On stage at a SAS Canada event hosted in Toronto, Creative Destruction Lab founder Ajay Agrawal invites the audience to engage in a simple “science-fictioning” exercise – imagine your business had a dial that could turn up the accuracy of your ability to predict things.

At what number would turning up that knob suddenly change the entire way you do business. Agrawal points to a familiar product-recommending ecommerce giant to illustrate the effect this would have.

“For Amazon, they don’t have to get to Spinal Tap levels of accuracy, if they can get to six out of 10, then someone at Amazon says ‘why are we waiting for people to even order, why don’t we just ship it?” he says. “Now you just return what you don’t want and the competition is preempted that you might buy the products you do keep elsewhere.”
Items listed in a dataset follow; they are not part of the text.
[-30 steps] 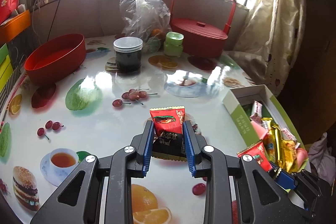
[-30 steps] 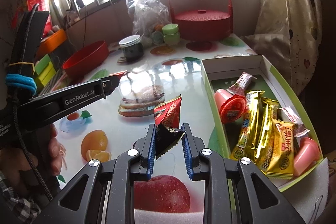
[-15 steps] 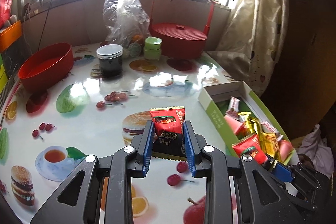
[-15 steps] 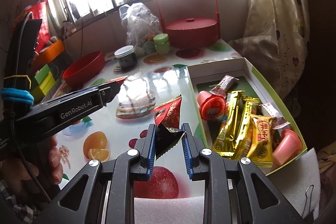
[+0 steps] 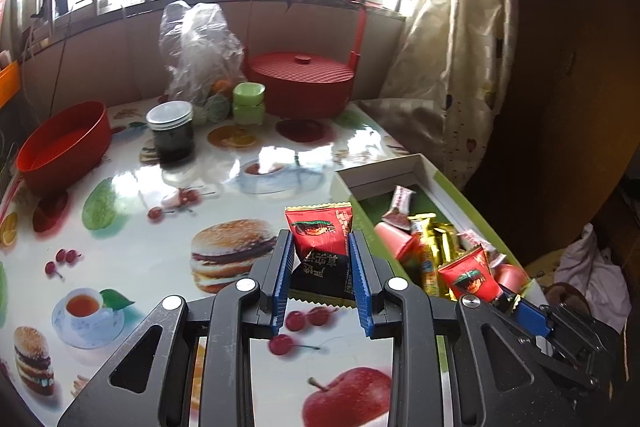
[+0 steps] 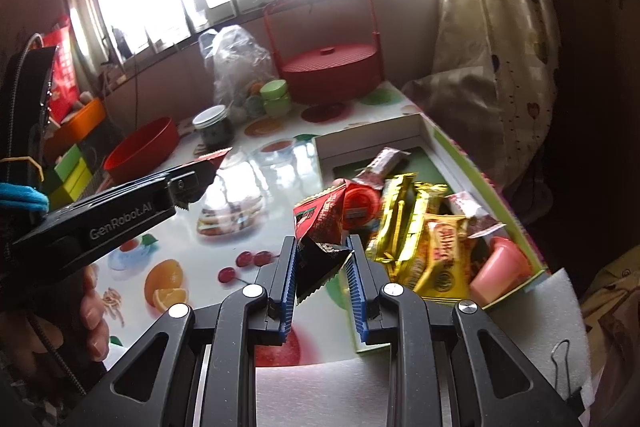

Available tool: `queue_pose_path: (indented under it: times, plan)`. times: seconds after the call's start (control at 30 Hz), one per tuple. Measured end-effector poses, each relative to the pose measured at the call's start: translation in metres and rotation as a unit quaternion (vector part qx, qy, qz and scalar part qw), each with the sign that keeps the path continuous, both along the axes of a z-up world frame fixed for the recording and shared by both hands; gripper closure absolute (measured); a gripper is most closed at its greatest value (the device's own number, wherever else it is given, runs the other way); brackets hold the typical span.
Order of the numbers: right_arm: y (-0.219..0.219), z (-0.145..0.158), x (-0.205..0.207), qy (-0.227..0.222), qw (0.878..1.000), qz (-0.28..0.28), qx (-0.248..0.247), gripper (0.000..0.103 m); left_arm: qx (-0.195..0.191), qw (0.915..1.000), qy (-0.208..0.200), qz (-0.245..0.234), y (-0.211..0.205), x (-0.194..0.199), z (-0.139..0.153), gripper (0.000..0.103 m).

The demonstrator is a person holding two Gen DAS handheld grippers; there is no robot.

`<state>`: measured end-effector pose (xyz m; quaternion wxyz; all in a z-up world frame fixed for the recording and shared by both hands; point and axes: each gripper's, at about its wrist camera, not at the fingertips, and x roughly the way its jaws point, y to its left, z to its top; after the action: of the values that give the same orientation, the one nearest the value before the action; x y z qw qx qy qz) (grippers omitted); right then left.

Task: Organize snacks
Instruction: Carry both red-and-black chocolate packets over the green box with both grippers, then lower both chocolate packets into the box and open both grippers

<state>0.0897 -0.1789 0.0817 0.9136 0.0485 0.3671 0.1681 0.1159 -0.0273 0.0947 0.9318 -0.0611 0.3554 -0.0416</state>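
Note:
My left gripper [image 5: 320, 247] is shut on a red and black snack packet [image 5: 322, 247], held above the table just left of the green and white snack box [image 5: 440, 175]. My right gripper [image 6: 322, 255] is shut on a second red and black snack packet [image 6: 320, 227], held over the box's [image 6: 460, 163] near left edge. The box holds several gold bars [image 6: 404, 219], a yellow packet [image 6: 444, 255], pink jelly cups [image 6: 500, 267] and a small wrapped candy [image 6: 384, 163]. The right gripper's packet also shows in the left wrist view [image 5: 470, 275]. The left gripper shows in the right wrist view [image 6: 192, 179].
The glossy fruit-print table [image 5: 140, 227] carries a red bowl [image 5: 60, 147], a dark jar [image 5: 172, 135], green cups [image 5: 248, 103], a clear plastic bag [image 5: 200, 51] and a red lidded basket [image 5: 300, 83] at the back. A curtain [image 5: 448, 47] hangs right of the box.
Both grippers have moved right towards the box, each still holding its packet. The right gripper's packet is now over the box's left edge.

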Motion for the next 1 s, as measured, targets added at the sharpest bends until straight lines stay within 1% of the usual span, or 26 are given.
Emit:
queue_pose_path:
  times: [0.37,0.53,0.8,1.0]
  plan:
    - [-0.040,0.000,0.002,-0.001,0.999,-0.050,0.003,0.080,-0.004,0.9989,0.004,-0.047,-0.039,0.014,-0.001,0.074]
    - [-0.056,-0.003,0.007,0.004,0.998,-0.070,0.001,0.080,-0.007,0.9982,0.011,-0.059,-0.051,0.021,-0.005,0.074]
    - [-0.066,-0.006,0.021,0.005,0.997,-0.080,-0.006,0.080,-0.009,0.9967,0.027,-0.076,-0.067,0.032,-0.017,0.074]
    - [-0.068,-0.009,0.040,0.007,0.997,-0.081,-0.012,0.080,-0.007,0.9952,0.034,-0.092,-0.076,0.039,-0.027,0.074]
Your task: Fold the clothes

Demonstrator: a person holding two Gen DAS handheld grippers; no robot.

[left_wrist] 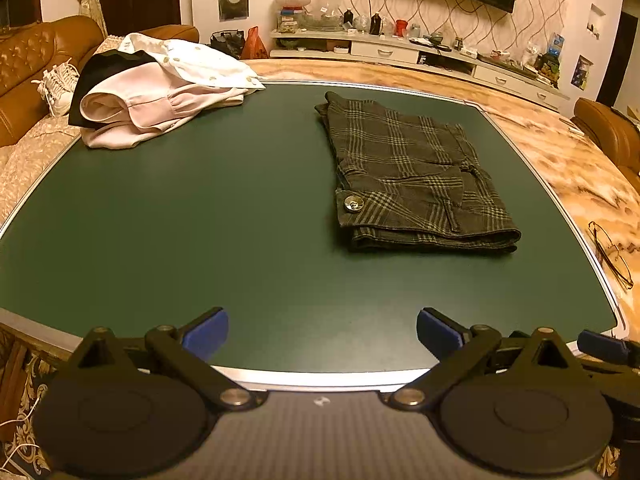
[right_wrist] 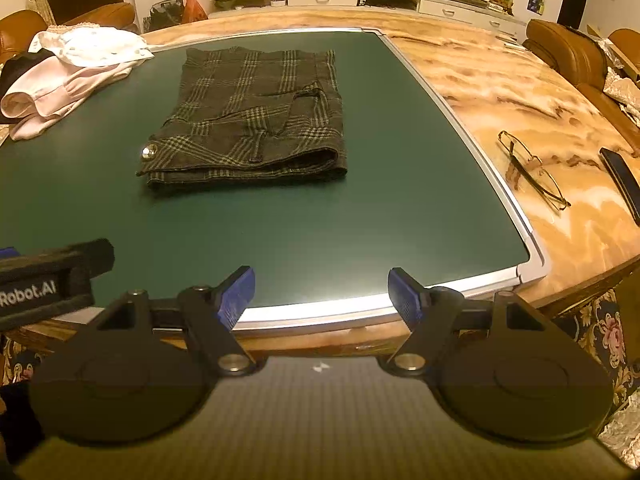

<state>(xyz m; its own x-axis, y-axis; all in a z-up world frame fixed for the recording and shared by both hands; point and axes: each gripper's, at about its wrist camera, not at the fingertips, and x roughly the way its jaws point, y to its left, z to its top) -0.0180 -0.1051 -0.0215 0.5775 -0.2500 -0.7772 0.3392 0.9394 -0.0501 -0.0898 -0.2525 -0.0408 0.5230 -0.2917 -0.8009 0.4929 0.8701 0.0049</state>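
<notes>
Dark plaid shorts (left_wrist: 412,172) lie folded flat on the green mat (left_wrist: 200,208), with a metal button at the near left corner. They also show in the right wrist view (right_wrist: 256,116) on the mat (right_wrist: 360,208). My left gripper (left_wrist: 322,332) is open and empty over the mat's near edge, well short of the shorts. My right gripper (right_wrist: 321,292) is open and empty at the mat's near edge. The left gripper's body (right_wrist: 48,276) shows at the right wrist view's left edge.
A pile of pink, white and black clothes (left_wrist: 160,92) sits at the mat's far left corner, also seen in the right wrist view (right_wrist: 68,76). Eyeglasses (right_wrist: 532,168) and a dark phone (right_wrist: 624,180) lie on the marble table (right_wrist: 500,80) to the right. Leather sofas flank the table.
</notes>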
Amazon has already filed the patent for “anticipatory shopping,” so this may not remain sci-fi for long. Shoppers that find they suddenly have items they needed on their doorstep, with the only nuisance in exchange being to leave unwanted products in a box for pickup, may see it as a convenient service. But in order to deliver it, Amazon has to get even better at predicting the products you want to buy.

The good news for Amazon is that the cost of prediction is getting cheaper. In effect, the sci-fi “accuracy knob” Agrawal asks us to imagine is simply the passage of time. As the cost of arithmetic has fallen over the past two centuries thanks to increased processing capabilities, predicting outcomes for many things has become a simple matter of applying the right models to the right data. That’s why applicable artificial intelligence (AI) is suddenly within reach for so many businesses.

“One way to think of AI is to think of it as a drop in the cost of prediction,” Agrawal says. “Everywhere it says ‘AI,’ just replace it with ‘cheap prediction.'”

The results of cheap prediction will have three major effects, he says:

  1. We’ll use more prediction and convert existing business problems into “prediction problems.”
  2. Complements to prediction will increase in value. AI can’t provide judgment, Agrawal says, just predictions based on data. So humans that can offer experience that lends itself to good judgment will be more valued. Also, the value of data will go up since it can inform predictions.
  3. Substitutes to AI prediction will fall in value. People that are asked to make predictions for their work now may want to look for some new training.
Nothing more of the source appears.